YOUR INSTRUCTIONS: How many of the lines below contain the word "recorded"? Only the number is wanted.

=== ENTRIES SUPPLIED ===

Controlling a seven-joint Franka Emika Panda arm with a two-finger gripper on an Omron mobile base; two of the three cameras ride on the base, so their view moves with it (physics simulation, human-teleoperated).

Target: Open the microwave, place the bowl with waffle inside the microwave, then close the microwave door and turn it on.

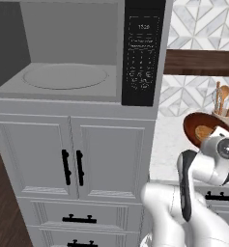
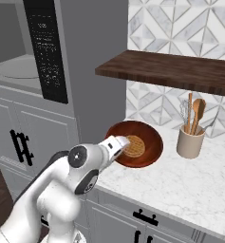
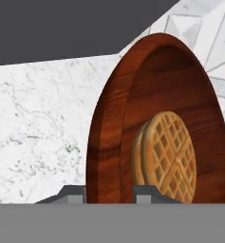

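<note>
- bowl (image 2: 141, 142) sat on the marble counter (image 2: 194, 182) right of the microwave (image 1: 87, 53), with the waffle (image 2: 133, 146) lying flat in the middle of it
- fingers (image 3: 145, 193) were clenched on the bowl's near rim, one tip outside the wall and one inside, which makes sense since a wide shallow bowl gives nothing else to pinch
- in the hand view the bowl looked stood on edge, but that was just the camera rolled with the hand; the waffle looked settled, so i'd guess the bowl was level or close to it
- microwave cavity was wide open with the turntable (image 1: 65, 76) bare, so the door step looked done and the bowl hadn't gone in yet
- black control panel (image 1: 142, 53) ran down the right side of the cavity
- utensil cup (image 2: 190, 140) with wooden spoons stood just beside the bowl, under a dark wood shelf (image 2: 171, 71)
- white cabinets (image 1: 72, 159) below, patterned tile behind
</note>
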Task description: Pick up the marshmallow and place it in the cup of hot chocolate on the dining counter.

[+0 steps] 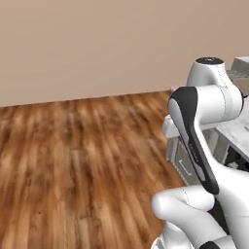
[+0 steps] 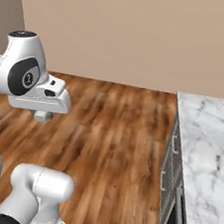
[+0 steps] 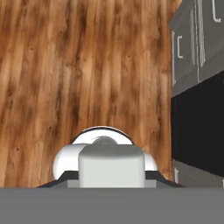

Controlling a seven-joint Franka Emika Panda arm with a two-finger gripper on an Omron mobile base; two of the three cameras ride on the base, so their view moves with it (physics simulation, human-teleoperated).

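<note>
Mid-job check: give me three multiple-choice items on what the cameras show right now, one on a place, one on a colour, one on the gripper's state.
1. In the right base view, where does the marble worktop lie?
A. along the right side
B. along the left side
C. across the middle of the floor

2. What colour are the cabinet fronts under it?
A. red
B. grey
C. yellow

3. How does the gripper stand?
A. wide open with nothing in it
B. shut on a plate
C. shut on the marshmallow

Answers:
1. A, the marble slab runs down the right edge, beside the wooden floor.
2. B, the hand view shows grey panels with pale handles.
3. C, in the hand view a pale block sits between the dark finger tips.
</note>
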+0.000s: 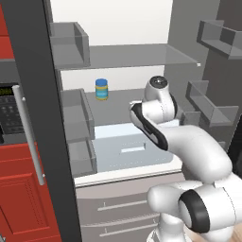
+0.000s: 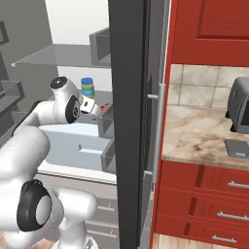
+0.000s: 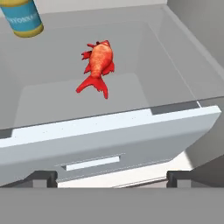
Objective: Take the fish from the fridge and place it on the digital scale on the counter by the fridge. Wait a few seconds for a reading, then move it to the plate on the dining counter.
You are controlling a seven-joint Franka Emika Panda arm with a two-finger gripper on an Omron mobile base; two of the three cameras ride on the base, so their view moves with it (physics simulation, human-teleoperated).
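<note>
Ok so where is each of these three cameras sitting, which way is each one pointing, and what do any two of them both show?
Left base view: behind the arm to its left, facing the open dark-grey steel fridge; white arm at lower right.
Right base view: behind to its right, facing the fridge door edge and short marbled counter; arm at lower left.
Hand view: on the hand, looking down over the pale drawer at the small red-orange fish; open gripper tips at bottom.
Shared: all three show the blue jar with a yellow band.

Fish (image 3: pixel 98 65) on fridge shelf (image 3: pixel 52 98), jar (image 3: pixel 22 17) behind, drawer (image 3: pixel 109 140) below.
</note>
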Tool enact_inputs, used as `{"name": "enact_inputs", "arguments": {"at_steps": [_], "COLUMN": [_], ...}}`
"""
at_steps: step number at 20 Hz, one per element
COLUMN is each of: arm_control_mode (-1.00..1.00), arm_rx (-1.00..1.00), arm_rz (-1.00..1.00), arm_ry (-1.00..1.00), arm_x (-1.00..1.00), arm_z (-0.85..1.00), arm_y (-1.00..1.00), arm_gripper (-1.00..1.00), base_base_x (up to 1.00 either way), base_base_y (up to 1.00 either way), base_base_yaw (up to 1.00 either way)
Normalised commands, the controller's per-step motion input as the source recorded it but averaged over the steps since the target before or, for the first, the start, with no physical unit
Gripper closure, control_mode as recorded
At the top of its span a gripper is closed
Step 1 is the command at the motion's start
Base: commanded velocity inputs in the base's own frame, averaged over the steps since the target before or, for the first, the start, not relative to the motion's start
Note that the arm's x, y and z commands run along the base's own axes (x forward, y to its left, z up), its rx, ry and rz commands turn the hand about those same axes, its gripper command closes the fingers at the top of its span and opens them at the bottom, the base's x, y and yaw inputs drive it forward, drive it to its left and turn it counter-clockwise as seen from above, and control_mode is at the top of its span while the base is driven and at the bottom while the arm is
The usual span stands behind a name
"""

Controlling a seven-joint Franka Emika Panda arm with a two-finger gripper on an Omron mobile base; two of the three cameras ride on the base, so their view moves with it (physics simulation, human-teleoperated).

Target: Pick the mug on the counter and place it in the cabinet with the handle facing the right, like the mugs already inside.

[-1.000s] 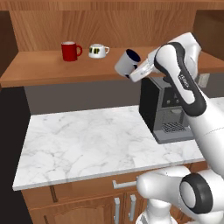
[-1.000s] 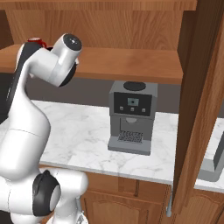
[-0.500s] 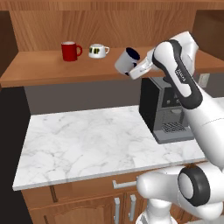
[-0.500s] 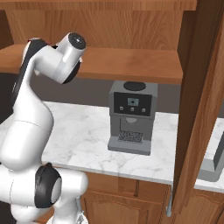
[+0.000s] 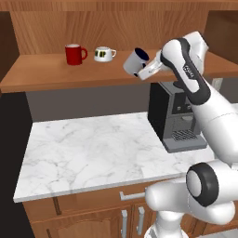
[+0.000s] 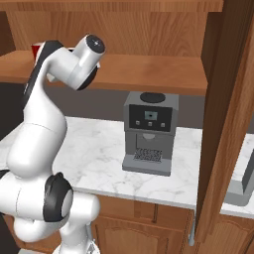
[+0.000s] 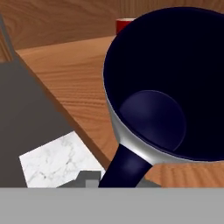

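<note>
Here we go, the mug [image 5: 135,62] is up in the air at shelf height, tipped well over with its dark mouth facing up and toward the right, carried by the gripper [image 5: 149,71], which is clamped on it near the handle side. Compared with a second ago it has crept a little leftward and upward, from just off the shelf's front lip to hanging over the cabinet [image 5: 42,74] edge, so the arm is plainly feeding it in toward the shelf. From the hand's own camera the navy inside of the mug looms huge, the handle [image 7: 124,168] running down toward the fingers, with warm wood shelf beneath and the counter [image 7: 57,157] a pale patch far below. The red mug [image 5: 73,54] and the white cup [image 5: 104,53] sit further left on the shelf, well apart from the carried one, handles pointing right. The coffee machine [image 5: 174,114] stands directly under the arm's elbow. I'd say the carry is nearly done; what's left is righting the mug, turning that handle to the right, and setting it down.
</note>
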Motion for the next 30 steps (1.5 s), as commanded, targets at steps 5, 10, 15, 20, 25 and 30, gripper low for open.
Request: {"name": "enact_inputs", "arguments": {"at_steps": [5, 10, 15, 20, 25, 30], "arm_control_mode": [-1.00, -1.00, -1.00, -1.00, -1.00, -1.00], "arm_rx": [0.00, 0.00, 0.00, 0.00, 0.00, 0.00], "arm_rz": [0.00, 0.00, 0.00, 0.00, 0.01, 0.05], "arm_ry": [0.00, 0.00, 0.00, 0.00, 0.00, 0.00], "arm_x": [0.33, 0.24, 0.17, 0.21, 0.21, 0.23], "arm_z": [0.00, 0.00, -0.02, -0.02, -0.05, -0.11], "arm_y": [-0.08, -0.04, 0.00, -0.01, 0.00, 0.00], "arm_gripper": [1.00, 1.00, 1.00, 1.00, 1.00, 1.00], "base_base_x": [0.00, 0.00, 0.00, 0.00, 0.00, 0.00], "base_base_y": [0.00, 0.00, 0.00, 0.00, 0.00, 0.00], "base_base_yaw": [0.00, 0.00, 0.00, 0.00, 0.00, 0.00]}}
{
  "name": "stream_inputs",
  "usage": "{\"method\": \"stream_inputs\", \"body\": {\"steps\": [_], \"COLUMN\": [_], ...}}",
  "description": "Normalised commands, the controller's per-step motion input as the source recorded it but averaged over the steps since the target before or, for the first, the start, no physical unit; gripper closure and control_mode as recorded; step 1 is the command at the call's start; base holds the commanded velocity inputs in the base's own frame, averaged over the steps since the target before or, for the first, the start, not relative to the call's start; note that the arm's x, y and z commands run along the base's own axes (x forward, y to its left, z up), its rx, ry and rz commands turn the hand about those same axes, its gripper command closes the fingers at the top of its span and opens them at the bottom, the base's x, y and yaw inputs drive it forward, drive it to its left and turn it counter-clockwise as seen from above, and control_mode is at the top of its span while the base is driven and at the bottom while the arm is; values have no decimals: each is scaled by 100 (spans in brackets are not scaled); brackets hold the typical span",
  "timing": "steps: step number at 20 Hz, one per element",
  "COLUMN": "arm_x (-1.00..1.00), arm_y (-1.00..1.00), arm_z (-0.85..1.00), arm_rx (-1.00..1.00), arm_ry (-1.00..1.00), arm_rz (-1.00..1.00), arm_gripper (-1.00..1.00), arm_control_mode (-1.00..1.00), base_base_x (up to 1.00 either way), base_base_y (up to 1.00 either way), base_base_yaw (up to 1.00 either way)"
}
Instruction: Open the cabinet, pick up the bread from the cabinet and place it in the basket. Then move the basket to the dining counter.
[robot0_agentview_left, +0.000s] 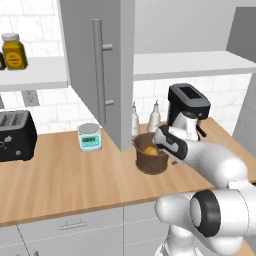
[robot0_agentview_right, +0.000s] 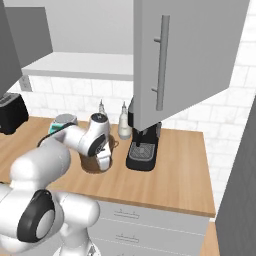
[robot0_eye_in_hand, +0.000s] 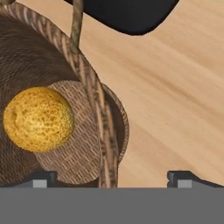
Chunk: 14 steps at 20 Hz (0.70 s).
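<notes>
While the cabinet (robot0_agentview_left: 97, 75) stands with its doors swung open above, inspection proceeds from the left of the left base view: an amber jar (robot0_agentview_left: 13, 51) on the open shelf, a black toaster (robot0_agentview_left: 16, 135) and a small kitchen scale (robot0_agentview_left: 90, 137) on the wooden surface (robot0_agentview_left: 65, 180), none bearing on the work in hand.

Next along, the basket (robot0_agentview_left: 151, 159) sits on that surface just in front of two slim bottles (robot0_agentview_left: 154, 118) and beside the coffee machine (robot0_agentview_left: 187, 107). It holds one item: the bread (robot0_eye_in_hand: 38, 118), lying on the woven floor, off to one side in the hand view and not against the wall. The bread's placement is judged complete; the basket's transfer to the dining counter is outstanding.

Handling judgement: the basket looks light and fairly stiff, its weave giving rough purchase; the loose bun may roll if it is tipped. The rolled rim (robot0_eye_in_hand: 98, 109) is the sensible hold, one finger inside the wall and one outside.

Rightmost, the tool (robot0_eye_in_hand: 109, 178) is above the basket, spread wide and empty, its fingertips (robot0_eye_in_hand: 181, 178) straddling the rim, one over the basket's floor, one over bare wood.
</notes>
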Motion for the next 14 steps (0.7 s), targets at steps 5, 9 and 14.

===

SOLUTION FOR THIS EXERCISE: 3